Restriction enzymes, T4 DNA ligase, and Vent DNA polymerase were purchased from New England Biolabs. Genomic DNA of M. smegmatis wild-type and mutagenized strains was extracted as described earlier (28). Briefly, glycine 1% (w/v) was added to 10 ml of late-log cultures that were then incubated around 6 h at 37 °C. Cells were pelleted and resuspended in 500 μl of 25 mm Tris/HCl, pH 8.0, 10 mm EDTA, 50 mm glucose, 1 mg/ml lysozyme and incubated overnight at 37 °C. Then 150 μl of a 2:1 (v/v) solution of 10% (w/v) SDS and 10 mg/ml proteinase K was added. This mixture was incubated at 55 °C for 20–40 min. Then 200 μl of 5 m NaCl and 160 μl of 4.1% NaCl and 10% hexadecyltrimethylammonium bromide (Sigma) were added, and the mixture was incubated for 10 min at 65 °C. Lysates were then extracted twice with 24:1 (v/v) chloroform/isoamyl alcohol, and DNA was concentrated by isopropyl alcohol precipitation. Southern blot experiments were performed with the DIG High Prime DNA labeling and detection starter kit II (Roche Applied Science) according to the manufacturer's recommendations, as described previously (29).

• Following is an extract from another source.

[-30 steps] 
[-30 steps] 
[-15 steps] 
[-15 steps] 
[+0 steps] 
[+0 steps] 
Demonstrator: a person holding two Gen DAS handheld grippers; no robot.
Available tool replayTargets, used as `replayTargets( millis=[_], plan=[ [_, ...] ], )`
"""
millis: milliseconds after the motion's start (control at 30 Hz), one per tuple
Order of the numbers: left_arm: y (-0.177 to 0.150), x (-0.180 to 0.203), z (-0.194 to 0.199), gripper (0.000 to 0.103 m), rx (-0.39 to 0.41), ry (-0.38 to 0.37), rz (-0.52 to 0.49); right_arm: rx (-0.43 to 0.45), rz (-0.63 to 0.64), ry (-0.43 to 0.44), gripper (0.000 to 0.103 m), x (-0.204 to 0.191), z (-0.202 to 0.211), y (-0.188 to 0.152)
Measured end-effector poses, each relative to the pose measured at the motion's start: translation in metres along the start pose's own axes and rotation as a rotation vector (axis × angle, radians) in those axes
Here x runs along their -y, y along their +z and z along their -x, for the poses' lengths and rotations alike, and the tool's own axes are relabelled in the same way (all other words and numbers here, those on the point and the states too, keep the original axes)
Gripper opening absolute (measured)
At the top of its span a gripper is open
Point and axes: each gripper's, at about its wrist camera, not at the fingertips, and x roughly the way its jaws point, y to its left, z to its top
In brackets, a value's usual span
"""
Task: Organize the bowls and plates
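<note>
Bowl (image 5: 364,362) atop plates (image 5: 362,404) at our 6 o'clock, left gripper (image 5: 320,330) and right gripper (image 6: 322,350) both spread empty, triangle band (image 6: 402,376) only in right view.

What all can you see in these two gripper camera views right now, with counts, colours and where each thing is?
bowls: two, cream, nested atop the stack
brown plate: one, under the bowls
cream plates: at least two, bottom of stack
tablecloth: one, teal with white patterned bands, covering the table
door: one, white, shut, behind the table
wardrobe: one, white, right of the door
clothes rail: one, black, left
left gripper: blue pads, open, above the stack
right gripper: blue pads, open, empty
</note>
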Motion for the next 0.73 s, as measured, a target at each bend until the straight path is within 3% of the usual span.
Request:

All genetic manipulations in M. smegmatis were carried out using a recently developed recombineering technique in mycobacteria (30). Briefly, an allelic exchange substrate for MSMEG_1351 deletion was prepared by amplifying the left and right flanking arms and cloning them on either side of the hygromycin-resistant gene in the shuttle vector pYUB854. The left arm of each gene was cloned between AflII and XbaI and the right arm between NheI and BglII. The allelic exchange substrate was then released from the vector backbone by digesting with AflII and BglII and electroporated into mc2155 expressing recombineering functions from pJV53 (30). Colonies resistant to kanamycin and hygromycin were screened for correct gene replacement by PCR, and selected clones were validated by Southern blot analysis. The same strategy was followed to disrupt genes MSMEG_0902 and MSMEG_1203. Primers used to amplify the left and right arms of each gene are listed in supplemental Table S2.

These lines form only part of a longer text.